(WHAT TO WORK ON): Word for word, output the data, with none of its pictures.

(DATA SECTION):

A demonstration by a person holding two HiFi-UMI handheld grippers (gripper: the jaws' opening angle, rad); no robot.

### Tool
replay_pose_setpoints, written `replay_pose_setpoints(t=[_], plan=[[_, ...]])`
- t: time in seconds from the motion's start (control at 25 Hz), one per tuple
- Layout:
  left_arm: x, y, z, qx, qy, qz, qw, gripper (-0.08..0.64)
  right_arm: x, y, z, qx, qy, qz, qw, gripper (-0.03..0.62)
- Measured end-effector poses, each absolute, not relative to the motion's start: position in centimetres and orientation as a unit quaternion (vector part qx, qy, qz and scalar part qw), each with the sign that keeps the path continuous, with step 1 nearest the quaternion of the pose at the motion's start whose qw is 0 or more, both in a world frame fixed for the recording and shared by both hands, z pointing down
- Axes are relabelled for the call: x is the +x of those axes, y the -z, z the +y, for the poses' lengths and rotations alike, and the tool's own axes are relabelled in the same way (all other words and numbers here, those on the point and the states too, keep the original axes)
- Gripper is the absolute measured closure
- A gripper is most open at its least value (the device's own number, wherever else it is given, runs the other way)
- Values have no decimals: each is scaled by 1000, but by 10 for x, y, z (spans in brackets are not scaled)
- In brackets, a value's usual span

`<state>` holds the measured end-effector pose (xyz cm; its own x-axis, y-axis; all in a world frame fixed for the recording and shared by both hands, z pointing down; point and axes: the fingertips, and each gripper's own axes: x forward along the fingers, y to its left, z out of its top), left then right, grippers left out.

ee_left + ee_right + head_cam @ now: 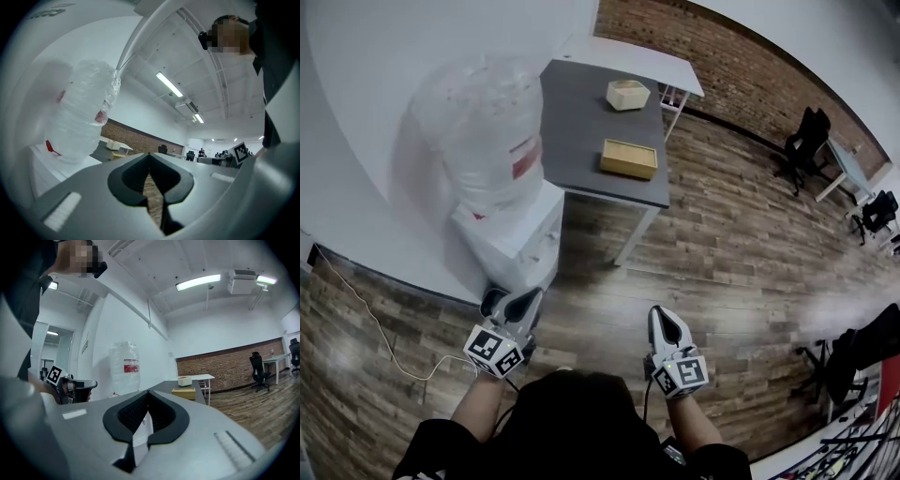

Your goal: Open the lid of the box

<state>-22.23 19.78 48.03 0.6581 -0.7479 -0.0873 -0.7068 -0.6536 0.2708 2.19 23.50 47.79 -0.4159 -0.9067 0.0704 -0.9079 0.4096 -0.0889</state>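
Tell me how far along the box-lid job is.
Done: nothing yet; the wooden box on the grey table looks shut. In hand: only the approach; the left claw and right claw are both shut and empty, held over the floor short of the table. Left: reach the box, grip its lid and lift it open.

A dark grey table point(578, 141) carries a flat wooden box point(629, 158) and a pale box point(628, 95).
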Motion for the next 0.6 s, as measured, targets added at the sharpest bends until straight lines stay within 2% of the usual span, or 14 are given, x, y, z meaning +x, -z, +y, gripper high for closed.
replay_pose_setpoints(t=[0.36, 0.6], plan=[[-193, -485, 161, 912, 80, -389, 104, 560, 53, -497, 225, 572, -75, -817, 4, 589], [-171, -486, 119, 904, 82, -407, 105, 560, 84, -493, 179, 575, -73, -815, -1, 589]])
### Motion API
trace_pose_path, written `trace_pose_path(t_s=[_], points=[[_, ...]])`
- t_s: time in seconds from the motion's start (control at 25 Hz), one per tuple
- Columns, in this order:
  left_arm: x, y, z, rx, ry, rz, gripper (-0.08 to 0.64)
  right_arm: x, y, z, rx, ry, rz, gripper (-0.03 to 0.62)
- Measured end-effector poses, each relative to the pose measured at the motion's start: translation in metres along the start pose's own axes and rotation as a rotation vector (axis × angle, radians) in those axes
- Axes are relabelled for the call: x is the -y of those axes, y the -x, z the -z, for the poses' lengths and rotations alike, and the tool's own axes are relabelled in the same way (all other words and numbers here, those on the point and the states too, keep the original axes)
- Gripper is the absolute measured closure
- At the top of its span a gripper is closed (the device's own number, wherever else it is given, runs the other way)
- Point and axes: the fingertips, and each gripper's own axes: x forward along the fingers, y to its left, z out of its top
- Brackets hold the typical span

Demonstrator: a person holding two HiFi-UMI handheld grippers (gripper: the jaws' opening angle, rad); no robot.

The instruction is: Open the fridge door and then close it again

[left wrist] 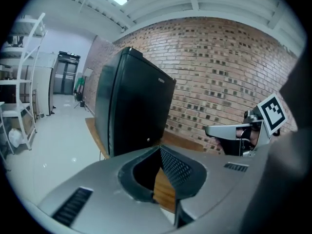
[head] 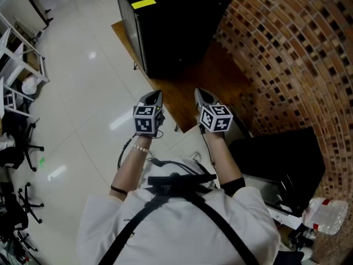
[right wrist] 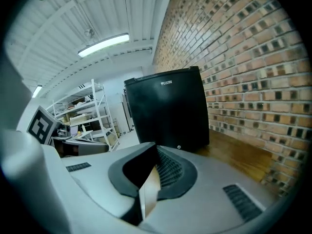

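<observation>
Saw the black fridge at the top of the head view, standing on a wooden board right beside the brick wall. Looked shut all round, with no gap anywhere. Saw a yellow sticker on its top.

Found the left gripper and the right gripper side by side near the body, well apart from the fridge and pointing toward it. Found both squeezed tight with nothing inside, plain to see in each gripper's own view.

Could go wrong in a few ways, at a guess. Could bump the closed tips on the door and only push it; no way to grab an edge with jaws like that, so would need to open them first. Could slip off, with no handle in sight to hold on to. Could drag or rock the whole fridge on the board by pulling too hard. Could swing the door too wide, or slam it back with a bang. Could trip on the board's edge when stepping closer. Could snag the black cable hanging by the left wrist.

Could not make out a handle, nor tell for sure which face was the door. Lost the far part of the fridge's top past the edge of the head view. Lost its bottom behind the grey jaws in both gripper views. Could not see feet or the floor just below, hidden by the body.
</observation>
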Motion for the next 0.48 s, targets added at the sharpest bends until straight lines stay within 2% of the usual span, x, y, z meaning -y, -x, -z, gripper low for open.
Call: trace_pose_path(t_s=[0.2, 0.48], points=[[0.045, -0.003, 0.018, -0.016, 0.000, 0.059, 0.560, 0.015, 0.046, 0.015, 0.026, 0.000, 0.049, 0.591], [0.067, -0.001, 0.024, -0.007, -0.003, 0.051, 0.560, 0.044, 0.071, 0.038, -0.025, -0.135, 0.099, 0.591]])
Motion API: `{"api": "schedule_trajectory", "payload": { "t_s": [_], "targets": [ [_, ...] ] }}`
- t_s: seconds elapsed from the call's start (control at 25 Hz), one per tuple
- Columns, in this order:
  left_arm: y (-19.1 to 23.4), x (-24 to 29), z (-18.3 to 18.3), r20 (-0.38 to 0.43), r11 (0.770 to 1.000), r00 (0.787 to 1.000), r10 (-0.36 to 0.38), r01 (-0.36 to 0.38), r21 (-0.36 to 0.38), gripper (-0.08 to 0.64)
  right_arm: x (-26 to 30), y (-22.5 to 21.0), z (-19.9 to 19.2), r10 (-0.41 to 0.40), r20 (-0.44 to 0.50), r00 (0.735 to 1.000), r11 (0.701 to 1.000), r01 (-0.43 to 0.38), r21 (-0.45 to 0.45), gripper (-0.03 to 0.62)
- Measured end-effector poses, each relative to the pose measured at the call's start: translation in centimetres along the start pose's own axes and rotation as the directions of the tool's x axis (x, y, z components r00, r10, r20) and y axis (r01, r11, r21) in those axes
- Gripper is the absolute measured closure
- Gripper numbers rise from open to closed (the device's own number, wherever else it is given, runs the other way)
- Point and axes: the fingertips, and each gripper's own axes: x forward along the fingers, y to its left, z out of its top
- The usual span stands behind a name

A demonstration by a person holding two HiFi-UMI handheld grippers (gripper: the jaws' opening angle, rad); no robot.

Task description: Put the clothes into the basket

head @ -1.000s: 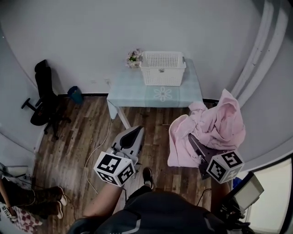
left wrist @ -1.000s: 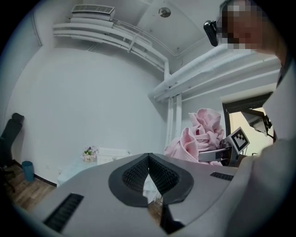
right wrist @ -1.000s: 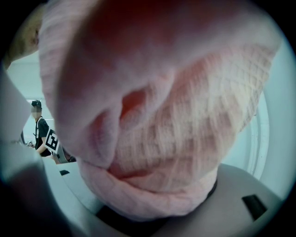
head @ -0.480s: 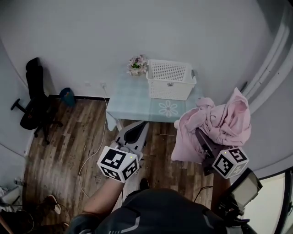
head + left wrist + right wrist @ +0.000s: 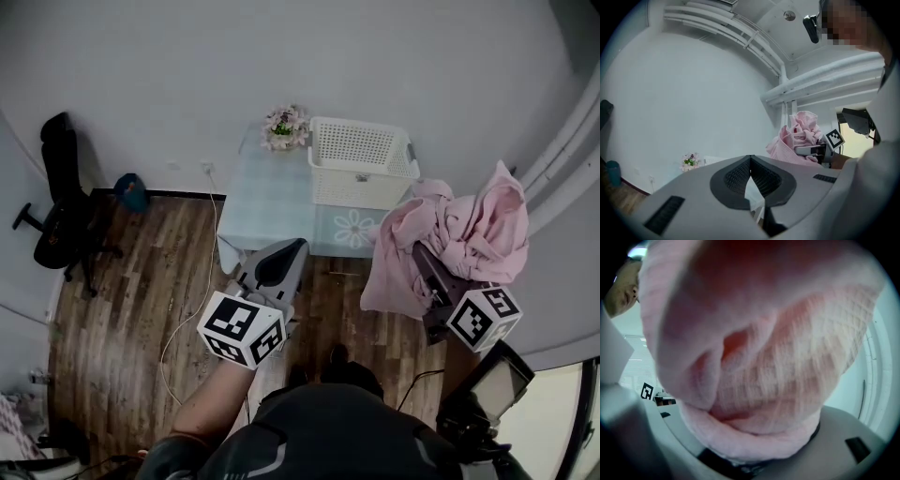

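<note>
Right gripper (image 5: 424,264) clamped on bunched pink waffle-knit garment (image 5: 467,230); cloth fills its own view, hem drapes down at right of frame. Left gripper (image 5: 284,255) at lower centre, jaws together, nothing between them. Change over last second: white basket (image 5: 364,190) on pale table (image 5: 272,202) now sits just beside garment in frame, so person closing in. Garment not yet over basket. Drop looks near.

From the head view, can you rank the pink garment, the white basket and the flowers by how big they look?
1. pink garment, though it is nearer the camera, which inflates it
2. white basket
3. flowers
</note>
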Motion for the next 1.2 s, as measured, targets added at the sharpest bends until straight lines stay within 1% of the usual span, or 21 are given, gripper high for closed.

(FINAL ANSWER):
A demonstration by a person holding two HiFi-UMI handheld grippers (gripper: the jaws' opening angle, rad); no robot.

### Tool
replay_pose_setpoints, written `replay_pose_setpoints(t=[_], plan=[[_, ...]])`
- t: time in seconds from the motion's start (control at 25 Hz), one per tuple
- Layout:
  left_arm: x, y, z, qx, qy, qz, qw, gripper (-0.08..0.64)
  right_arm: x, y, z, qx, qy, qz, qw, gripper (-0.03..0.62)
- Measured end-effector poses, each absolute, not relative to the motion's start: position in centimetres and orientation as a unit quaternion (vector part qx, qy, qz and scalar part qw), each with the sign that keeps the path continuous, with step 1 nearest the quaternion of the pose at the motion's start whose qw is 0 or more, both in a world frame fixed for the recording and shared by both hands, z pointing down
- Axes are relabelled for the call: x is the +x of those axes, y the -z, z the +y, for the poses' lengths and rotations alike, and the tool's own axes are relabelled in the same way (all other words and numbers here, those on the point and the states too, keep the original axes)
- Gripper is the absolute measured closure
- A gripper is most open at its least value (the device's own number, wherever else it is given, runs the other way)
- Values have no decimals: each is scaled by 1000, but by 10 for x, y, z (spans in brackets are not scaled)
- In brackets, a value's usual span

`<state>` holds the measured end-effector pose (xyz cm; its own x-axis, y-axis; all in a world frame fixed for the recording and shared by both hands, z pointing down; point and axes: the fingertips, and each gripper's own axes: x forward along the fingers, y to its left, z out of its top), left then right, grippers left out.

ee_left + ee_right + head_cam @ now: 

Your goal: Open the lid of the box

<state>-22.23 19.78 48.03 0.6581 -0.7479 -0.0873 -0.7068 -0.6536 0.2708 2.19 23.50 47.79 -0.4159 -0.9067 0.0704 -0.9079 0.4096 -0.0889</state>
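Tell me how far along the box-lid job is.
Done: nothing yet; the wooden box on the grey table looks shut. In hand: only the approach; the left claw and right claw are both shut and empty, held over the floor short of the table. Left: reach the box, grip its lid and lift it open.

A dark grey table point(578, 141) carries a flat wooden box point(629, 158) and a pale box point(628, 95).
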Motion for the next 0.6 s, as measured, targets added at the sharpest bends until straight lines stay within 2% of the usual span, or 14 are given, x, y, z meaning +x, -z, +y, gripper high for closed.
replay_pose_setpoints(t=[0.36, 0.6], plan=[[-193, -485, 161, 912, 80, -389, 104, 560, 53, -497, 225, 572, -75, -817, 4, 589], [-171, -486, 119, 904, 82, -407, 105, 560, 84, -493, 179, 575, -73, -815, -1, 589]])
### Motion API
trace_pose_path, written `trace_pose_path(t_s=[_], points=[[_, ...]])`
- t_s: time in seconds from the motion's start (control at 25 Hz), one per tuple
- Columns, in this order:
  left_arm: x, y, z, rx, ry, rz, gripper (-0.08 to 0.64)
  right_arm: x, y, z, rx, ry, rz, gripper (-0.03 to 0.62)
- Measured end-effector poses, each relative to the pose measured at the motion's start: translation in metres along the start pose's own axes and rotation as a rotation vector (axis × angle, radians) in those axes
- Axes are relabelled for the call: x is the -y of those axes, y the -x, z the -z, for the poses' lengths and rotations alike, and the tool's own axes are relabelled in the same way (all other words and numbers here, those on the point and the states too, keep the original axes)
- Gripper is the absolute measured closure
- At the top of its span a gripper is closed (the device's own number, wherever else it is given, runs the other way)
- Point and axes: the fingertips, and each gripper's own axes: x forward along the fingers, y to its left, z out of its top
- Brackets hold the typical span

Demonstrator: a person holding two HiFi-UMI handheld grippers (gripper: the jaws' opening angle, rad); no robot.

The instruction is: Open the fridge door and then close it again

[left wrist] 
[head] 
[right wrist] 

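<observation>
Saw the black fridge at the top of the head view, standing on a wooden board right beside the brick wall. Looked shut all round, with no gap anywhere. Saw a yellow sticker on its top.

Found the left gripper and the right gripper side by side near the body, well apart from the fridge and pointing toward it. Found both squeezed tight with nothing inside, plain to see in each gripper's own view.

Could go wrong in a few ways, at a guess. Could bump the closed tips on the door and only push it; no way to grab an edge with jaws like that, so would need to open them first. Could slip off, with no handle in sight to hold on to. Could drag or rock the whole fridge on the board by pulling too hard. Could swing the door too wide, or slam it back with a bang. Could trip on the board's edge when stepping closer. Could snag the black cable hanging by the left wrist.

Could not make out a handle, nor tell for sure which face was the door. Lost the far part of the fridge's top past the edge of the head view. Lost its bottom behind the grey jaws in both gripper views. Could not see feet or the floor just below, hidden by the body.
</observation>
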Motion for the next 0.48 s, targets added at the sharpest bends until straight lines stay within 2% of the usual span, x, y, z meaning -y, -x, -z, gripper low for open.
Call: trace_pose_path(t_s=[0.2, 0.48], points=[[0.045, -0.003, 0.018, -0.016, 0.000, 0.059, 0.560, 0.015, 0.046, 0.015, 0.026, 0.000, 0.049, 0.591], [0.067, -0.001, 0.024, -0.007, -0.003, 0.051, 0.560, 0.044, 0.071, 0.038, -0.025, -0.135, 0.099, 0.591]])
Motion API: `{"api": "schedule_trajectory", "payload": { "t_s": [_], "targets": [ [_, ...] ] }}`
- t_s: seconds elapsed from the call's start (control at 25 Hz), one per tuple
- Columns, in this order:
  left_arm: y (-19.1 to 23.4), x (-24 to 29), z (-18.3 to 18.3), r20 (-0.38 to 0.43), r11 (0.770 to 1.000), r00 (0.787 to 1.000), r10 (-0.36 to 0.38), r01 (-0.36 to 0.38), r21 (-0.36 to 0.38), gripper (-0.08 to 0.64)
  right_arm: x (-26 to 30), y (-22.5 to 21.0), z (-19.9 to 19.2), r10 (-0.41 to 0.40), r20 (-0.44 to 0.50), r00 (0.735 to 1.000), r11 (0.701 to 1.000), r01 (-0.43 to 0.38), r21 (-0.45 to 0.45), gripper (-0.03 to 0.62)
- Measured end-effector poses, each relative to the pose measured at the call's start: translation in centimetres along the start pose's own axes and rotation as the directions of the tool's x axis (x, y, z components r00, r10, r20) and y axis (r01, r11, r21) in those axes
- Gripper is the absolute measured closure
- Gripper numbers rise from open to closed (the device's own number, wherever else it is given, runs the other way)
- Point and axes: the fingertips, and each gripper's own axes: x forward along the fingers, y to its left, z out of its top
- The usual span stands behind a name

A demonstration by a person holding two HiFi-UMI handheld grippers (gripper: the jaws' opening angle, rad); no robot.

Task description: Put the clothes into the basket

head @ -1.000s: 
left wrist @ -1.000s: 
right wrist @ -1.000s: 
head @ -0.480s: 
head + left wrist + right wrist @ +0.000s: 

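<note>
Right gripper (image 5: 424,264) clamped on bunched pink waffle-knit garment (image 5: 467,230); cloth fills its own view, hem drapes down at right of frame. Left gripper (image 5: 284,255) at lower centre, jaws together, nothing between them. Change over last second: white basket (image 5: 364,190) on pale table (image 5: 272,202) now sits just beside garment in frame, so person closing in. Garment not yet over basket. Drop looks near.

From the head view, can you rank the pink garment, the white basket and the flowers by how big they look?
1. pink garment, though it is nearer the camera, which inflates it
2. white basket
3. flowers
</note>
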Motion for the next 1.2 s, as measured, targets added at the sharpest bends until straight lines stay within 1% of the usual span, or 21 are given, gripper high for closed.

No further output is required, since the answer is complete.